* _THE TASK_
Please copy each line of the listing that includes the string "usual".

* _DATA BELOW_

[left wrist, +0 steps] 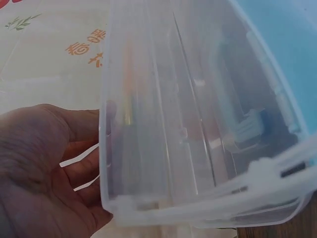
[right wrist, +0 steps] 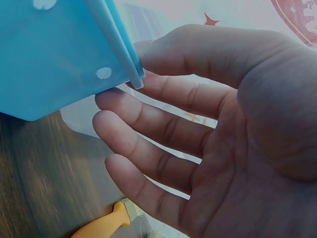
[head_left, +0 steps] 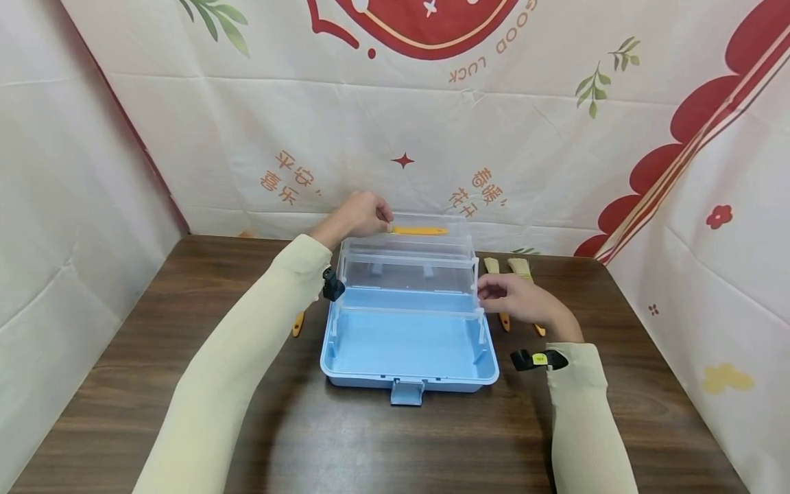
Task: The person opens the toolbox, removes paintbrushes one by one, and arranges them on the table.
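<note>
A light-blue storage box stands open on the table, with clear hinged trays raised at its back. A paintbrush with a yellow handle lies in the uppermost tray. At that tray's left end, my left hand pinches the clear rim, thumb inside and the other fingers outside in the left wrist view. On the opposite side, my right hand holds the box's edge between thumb and index finger. Its other fingers extend loosely below the edge.
Two brushes with pale bristles lie right of the box, partly behind my right hand. Another yellow brush handle pokes out by my left sleeve. A printed cloth hangs behind the dark wooden table. The box's front latch hangs down.
</note>
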`<state>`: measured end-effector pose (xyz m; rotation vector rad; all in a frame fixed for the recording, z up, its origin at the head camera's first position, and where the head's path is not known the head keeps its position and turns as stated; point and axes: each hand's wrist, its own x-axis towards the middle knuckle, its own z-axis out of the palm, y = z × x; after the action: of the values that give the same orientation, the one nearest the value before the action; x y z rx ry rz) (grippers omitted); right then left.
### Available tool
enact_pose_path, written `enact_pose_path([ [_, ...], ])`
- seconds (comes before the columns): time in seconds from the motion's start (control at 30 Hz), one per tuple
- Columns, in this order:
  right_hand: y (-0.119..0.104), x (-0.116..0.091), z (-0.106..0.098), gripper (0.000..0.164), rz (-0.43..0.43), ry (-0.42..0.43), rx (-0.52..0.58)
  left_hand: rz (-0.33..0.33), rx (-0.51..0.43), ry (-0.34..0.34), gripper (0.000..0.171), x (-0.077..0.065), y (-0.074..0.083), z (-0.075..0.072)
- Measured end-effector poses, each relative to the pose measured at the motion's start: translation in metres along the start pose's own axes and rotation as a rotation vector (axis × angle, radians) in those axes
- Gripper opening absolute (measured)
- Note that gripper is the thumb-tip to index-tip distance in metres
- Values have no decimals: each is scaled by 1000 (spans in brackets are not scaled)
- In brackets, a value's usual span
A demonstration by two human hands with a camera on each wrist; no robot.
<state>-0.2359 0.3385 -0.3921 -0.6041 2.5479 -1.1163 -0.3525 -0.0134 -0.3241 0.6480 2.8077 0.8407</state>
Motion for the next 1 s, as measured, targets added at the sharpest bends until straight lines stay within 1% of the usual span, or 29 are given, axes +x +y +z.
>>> enact_pose_path([
  [0.37, 2, 1, -1, 22, -12, -3, 11, -53, 48, -28, 21, 5, 9, -2],
  [0.63, 4, 2, 0, 22, -17, 3, 12, -104, 58, -92, 21, 7, 13, -7],
  [0.83, 4, 1, 0, 22, -26, 5, 11, -95, 91, -134, 20, 9, 15, -9],
  [1.0, 3, 1, 0, 22, -31, -2, 24, -82, 80, -156, 19, 9, 14, -9],
])
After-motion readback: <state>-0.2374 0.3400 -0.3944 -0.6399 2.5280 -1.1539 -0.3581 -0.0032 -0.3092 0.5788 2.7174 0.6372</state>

* _EXERCISE SOLUTION_
- In brackets, a value's usual span
Motion for the next 1 s, as measured, targets added at the sharpest bends until straight lines stay within 1% of the usual span, or 29 are given, axes +x +y +z.

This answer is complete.